Слова его потонули во взрыве хохота охмелевших гостей.
– Глядите-ка! Прогресс уже и до деревни докатился.
– Господа! – вмешался в общую беседу до сих пор хмуро молчавший семинарист Игнат, выглядевший самым трезвым и задумчивым в этой компании. – Коли речь зашла о религии, то уместно будет мне вставить своё скромное слово.
– Говори, Игнат, режь правду-матку!
– Когда вы говорили об искусстве, я молчал, я не знаток, а коль речь зашла о религии, то позволю себе высказаться. Итак, господа, со всей ответственностью заявляю – Бога нет!
– Браво, Игнат! – раздались аплодисменты.
– Как – нет? – опешил Ваня, шокированный богохульством человека, готовящегося принять священнический сан.
– А вот так – нету, и всё тут! – развёл руками Игнат.
– Вы учитесь в семинарии… – начал было Ваня.
– И что? В семинарии я овладеваю ремеслом, таким же, как ремесло сапожника, или кузнеца, или портного… Это ремесло поможет мне заработать на хлеб насущный.
– Но как же: быть священником – и не веровать?!
– Милый мой, скажу вам страшную вещь: у нас в семинарии никто не верует, и не только молодёжь, но и преподаватели. И мы, семинаристы, тоже проникнуты прогрессивным духом времени. Например, мы у себя в семинарии тоже устраиваем забастовки.
– Забастовки? – машинально повторил Ваня.
– Да-с! Забастовки! Например, последняя забастовка была нами устроена во время поста, мы протестовали против того, что нас закормили киселём.
– Киселём?
– Представьте! Нет, я ничего не имею против киселя, но когда кисель на завтрак, кисель на обед, и так каждый день… Позвольте, это уже нарушение наших человеческих прав и свобод! Я вообще не понимаю, к чему эти посты? Разве что дань традиции… Католики, кстати, не постятся.
– Так что же, можно не поститься?
– Абсолютно! Это я вам как будущий служитель культа говорю. Судите сами, эти посты придумали особо фанатичные люди. Я не фанатик, и даже не верующий, так чего ради я должен отказывать себе в полноценном питании?
– Вот-вот, давайте есть и пить, потому что всё равно все умрём, – подхватил Захар.
– Вообще-то это слова апостола Павла, – снисходительно заметил Игнат. – И хотя высказаны они были с иронией, тем не менее я могу повторить их уже безо всякой иронии. И я говорю: господа, давайте есть и пить, потому что все мы умрём!

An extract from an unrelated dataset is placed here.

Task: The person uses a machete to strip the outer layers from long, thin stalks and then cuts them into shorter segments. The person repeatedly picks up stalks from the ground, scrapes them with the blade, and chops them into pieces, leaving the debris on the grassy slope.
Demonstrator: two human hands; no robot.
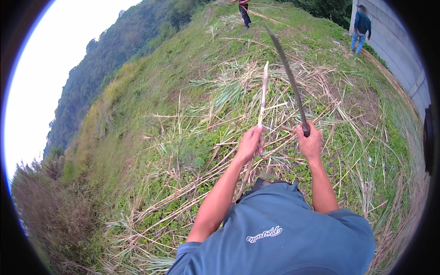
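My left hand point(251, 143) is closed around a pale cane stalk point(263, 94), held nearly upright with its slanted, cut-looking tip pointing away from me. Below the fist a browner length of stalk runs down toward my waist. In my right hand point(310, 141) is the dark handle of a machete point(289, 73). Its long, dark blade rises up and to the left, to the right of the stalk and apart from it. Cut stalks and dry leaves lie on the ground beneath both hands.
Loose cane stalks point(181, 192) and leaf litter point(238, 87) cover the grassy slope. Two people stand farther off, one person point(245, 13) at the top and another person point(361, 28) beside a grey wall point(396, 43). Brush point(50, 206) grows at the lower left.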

– Все мы умрём! Ах, какая прелесть! За это надо выпить! – подытожила Лиза. А Глафира с готовностью разлила по бокалам вино.
– Но послушайте, – не унимался взволнованный Ваня. – А как же причастие?
– В церковных циркулярах сказано, что достаточно причащаться один раз в год для того, чтобы считаться благонадёжным гражданином.
– В чём же благонадёжность?
– В том, милейший князь, что у нас православие – это государственная идеология, у нас религия связана с государственным устройством. А потому тот, кто причащается реже одного раза в год, считается вольнодумцем. Скажу больше: в каждом приходе священникам предписано отслеживать такие подозрительные элементы и выяснять, что у них на уме. А где можно выяснить? На исповеди.
– А как же тайна исповеди?
– От выше стоящих инстанций не должно быть тайн.
– И что – пишут?
– Пишут. Читают ли то, что они пишут? Это другое дело. Скорее всего, подшивают и кладут на полку пылиться. Бюрократия-с… Господа, сейчас везде одно сплошное вольнодумство. И оно не просто не пресекается, оно распространяется повсюду, как эпидемия, уже все охвачены им, и низы, и верхи, особенно верхи, даже власть предержащие.
– Зато жить теперь интересно – свобода! – подхватил Захар.
– То есть, это что получается, я могу посты не соблюдать, в церковь не ходить, и мне ничего за это не будет? – соображал Ваня.
– Ничего-с! Ровным счётом ничего-с! Доказательство – все эти милейшие люди… Господа, когда вы в последний раз были в церкви?
– Я уж и не помню. В детстве, – сказала Лиза.
– В прошлом году на Пасху, – подхватила Матильда и смущённо добавила: – я по привычке, больше не хожу.
– А чего туда ходить, если Бога нет? – пожал плечами Велимир.
– А если всё-таки, это, – не сдавался Ваня, – если всё-таки Бог – есть?